EXERCISE DETAILS: In the material below, the required lines run from the one containing "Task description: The" through the one containing "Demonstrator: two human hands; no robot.". Copy those lines exactly, ends included, and nothing else.
━━━━━ INPUT RECORDS ━━━━━
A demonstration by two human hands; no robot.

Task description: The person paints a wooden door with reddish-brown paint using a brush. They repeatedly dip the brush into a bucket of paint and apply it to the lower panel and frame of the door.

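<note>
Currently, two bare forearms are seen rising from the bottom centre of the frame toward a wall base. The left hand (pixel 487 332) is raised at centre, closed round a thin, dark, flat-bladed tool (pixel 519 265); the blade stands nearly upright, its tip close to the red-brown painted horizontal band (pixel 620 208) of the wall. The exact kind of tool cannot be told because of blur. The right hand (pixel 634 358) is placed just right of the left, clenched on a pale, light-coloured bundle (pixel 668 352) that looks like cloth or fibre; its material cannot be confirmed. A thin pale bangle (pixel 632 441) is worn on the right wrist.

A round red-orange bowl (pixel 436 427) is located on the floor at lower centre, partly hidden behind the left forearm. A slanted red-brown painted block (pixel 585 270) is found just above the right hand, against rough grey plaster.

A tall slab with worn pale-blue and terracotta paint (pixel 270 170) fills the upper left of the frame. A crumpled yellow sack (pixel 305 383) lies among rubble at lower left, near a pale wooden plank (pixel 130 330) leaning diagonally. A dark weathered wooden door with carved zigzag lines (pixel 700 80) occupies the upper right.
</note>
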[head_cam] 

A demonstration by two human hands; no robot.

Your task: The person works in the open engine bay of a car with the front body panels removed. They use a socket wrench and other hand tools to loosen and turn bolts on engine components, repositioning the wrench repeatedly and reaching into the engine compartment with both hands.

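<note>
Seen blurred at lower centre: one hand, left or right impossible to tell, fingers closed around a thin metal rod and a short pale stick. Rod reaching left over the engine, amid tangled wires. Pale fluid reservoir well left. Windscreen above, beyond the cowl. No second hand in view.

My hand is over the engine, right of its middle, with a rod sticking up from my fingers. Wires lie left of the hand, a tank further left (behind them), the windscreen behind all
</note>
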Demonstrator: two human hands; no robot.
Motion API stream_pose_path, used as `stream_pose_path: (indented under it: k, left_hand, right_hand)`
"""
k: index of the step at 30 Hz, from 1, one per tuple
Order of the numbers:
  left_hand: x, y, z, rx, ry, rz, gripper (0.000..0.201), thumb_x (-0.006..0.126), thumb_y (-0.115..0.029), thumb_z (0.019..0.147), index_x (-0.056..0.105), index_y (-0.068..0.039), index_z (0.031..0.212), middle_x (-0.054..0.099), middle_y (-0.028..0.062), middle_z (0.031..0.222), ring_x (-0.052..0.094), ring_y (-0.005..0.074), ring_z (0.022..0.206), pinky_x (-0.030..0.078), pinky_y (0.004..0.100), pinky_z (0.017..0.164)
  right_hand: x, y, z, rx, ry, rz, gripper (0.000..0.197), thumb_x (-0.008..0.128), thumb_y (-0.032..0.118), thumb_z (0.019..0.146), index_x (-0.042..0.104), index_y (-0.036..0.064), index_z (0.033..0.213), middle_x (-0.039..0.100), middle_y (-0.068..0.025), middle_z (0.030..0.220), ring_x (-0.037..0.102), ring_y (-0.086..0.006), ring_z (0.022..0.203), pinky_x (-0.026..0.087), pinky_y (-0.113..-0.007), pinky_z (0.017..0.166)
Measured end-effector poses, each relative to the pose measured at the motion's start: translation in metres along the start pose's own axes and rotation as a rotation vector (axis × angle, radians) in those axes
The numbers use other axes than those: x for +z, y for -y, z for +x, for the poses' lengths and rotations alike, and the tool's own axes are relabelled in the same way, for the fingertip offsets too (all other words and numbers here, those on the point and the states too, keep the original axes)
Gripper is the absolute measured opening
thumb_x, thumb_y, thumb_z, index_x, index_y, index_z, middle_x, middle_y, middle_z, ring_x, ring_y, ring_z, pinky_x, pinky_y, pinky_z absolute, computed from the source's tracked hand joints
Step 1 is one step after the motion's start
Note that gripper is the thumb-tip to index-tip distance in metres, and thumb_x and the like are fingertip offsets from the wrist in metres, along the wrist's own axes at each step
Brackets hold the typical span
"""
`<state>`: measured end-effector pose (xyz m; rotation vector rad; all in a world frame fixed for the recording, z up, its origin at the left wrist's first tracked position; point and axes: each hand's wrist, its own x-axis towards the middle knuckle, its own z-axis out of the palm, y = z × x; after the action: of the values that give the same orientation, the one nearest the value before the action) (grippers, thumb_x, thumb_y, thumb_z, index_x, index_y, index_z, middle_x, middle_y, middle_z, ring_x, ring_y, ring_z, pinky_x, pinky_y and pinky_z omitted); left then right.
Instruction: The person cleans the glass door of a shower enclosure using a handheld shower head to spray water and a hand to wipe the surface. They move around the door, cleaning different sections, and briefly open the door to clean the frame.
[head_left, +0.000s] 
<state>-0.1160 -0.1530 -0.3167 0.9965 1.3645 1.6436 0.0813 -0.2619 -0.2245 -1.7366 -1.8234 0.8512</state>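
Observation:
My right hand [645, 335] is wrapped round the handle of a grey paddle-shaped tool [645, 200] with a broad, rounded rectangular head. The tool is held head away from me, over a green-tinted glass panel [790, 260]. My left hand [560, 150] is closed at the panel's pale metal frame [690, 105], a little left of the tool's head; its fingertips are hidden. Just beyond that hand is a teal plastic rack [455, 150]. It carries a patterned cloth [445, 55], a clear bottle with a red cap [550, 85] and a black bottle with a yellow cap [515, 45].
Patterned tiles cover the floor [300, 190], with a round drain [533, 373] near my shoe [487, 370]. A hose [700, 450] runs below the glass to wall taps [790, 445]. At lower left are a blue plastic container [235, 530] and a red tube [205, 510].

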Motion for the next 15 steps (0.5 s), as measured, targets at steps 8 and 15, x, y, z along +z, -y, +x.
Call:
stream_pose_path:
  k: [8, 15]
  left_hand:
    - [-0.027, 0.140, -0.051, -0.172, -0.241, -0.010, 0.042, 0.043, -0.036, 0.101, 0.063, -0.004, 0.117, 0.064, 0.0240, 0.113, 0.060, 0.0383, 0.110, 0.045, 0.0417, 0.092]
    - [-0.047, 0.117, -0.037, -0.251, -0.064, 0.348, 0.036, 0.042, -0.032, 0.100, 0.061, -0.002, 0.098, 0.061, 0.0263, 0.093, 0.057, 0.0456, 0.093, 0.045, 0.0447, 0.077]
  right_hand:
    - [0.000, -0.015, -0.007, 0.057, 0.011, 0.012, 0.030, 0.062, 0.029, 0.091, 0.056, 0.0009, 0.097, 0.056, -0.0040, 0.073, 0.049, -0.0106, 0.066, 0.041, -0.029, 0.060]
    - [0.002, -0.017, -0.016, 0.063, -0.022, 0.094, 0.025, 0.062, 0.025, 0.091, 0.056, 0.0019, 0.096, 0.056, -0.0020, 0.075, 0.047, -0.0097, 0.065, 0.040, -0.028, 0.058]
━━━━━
RESULT OF THIS EXERCISE:
Task description: The person paints a wooden door with reddish-brown paint using a brush. They repeatedly dip the brush into a bucket of paint and apply it to the lower panel and frame of the door.

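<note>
Currently, two bare forearms are seen rising from the bottom centre of the frame toward a wall base. The left hand (pixel 487 332) is raised at centre, closed round a thin, dark, flat-bladed tool (pixel 519 265); the blade stands nearly upright, its tip close to the red-brown painted horizontal band (pixel 620 208) of the wall. The exact kind of tool cannot be told because of blur. The right hand (pixel 634 358) is placed just right of the left, clenched on a pale, light-coloured bundle (pixel 668 352) that looks like cloth or fibre; its material cannot be confirmed. A thin pale bangle (pixel 632 441) is worn on the right wrist.

A round red-orange bowl (pixel 436 427) is located on the floor at lower centre, partly hidden behind the left forearm. A slanted red-brown painted block (pixel 585 270) is found just above the right hand, against rough grey plaster.

A tall slab with worn pale-blue and terracotta paint (pixel 270 170) fills the upper left of the frame. A crumpled yellow sack (pixel 305 383) lies among rubble at lower left, near a pale wooden plank (pixel 130 330) leaning diagonally. A dark weathered wooden door with carved zigzag lines (pixel 700 80) occupies the upper right.
</note>
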[head_cam] 

A demonstration by two human hands; no robot.

Your task: The person works in the open engine bay of a car with the front body panels removed. They use a socket wrench and other hand tools to loosen and turn bolts on engine components, repositioning the wrench repeatedly and reaching into the engine compartment with both hands.

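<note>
Seen blurred at lower centre: one hand, left or right impossible to tell, fingers closed around a thin metal rod and a short pale stick. Rod reaching left over the engine, amid tangled wires. Pale fluid reservoir well left. Windscreen above, beyond the cowl. No second hand in view.

My hand is over the engine, right of its middle, with a rod sticking up from my fingers. Wires lie left of the hand, a tank further left (behind them), the windscreen behind all
</note>
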Demonstrator: two human hands; no robot.

Here the output is complete.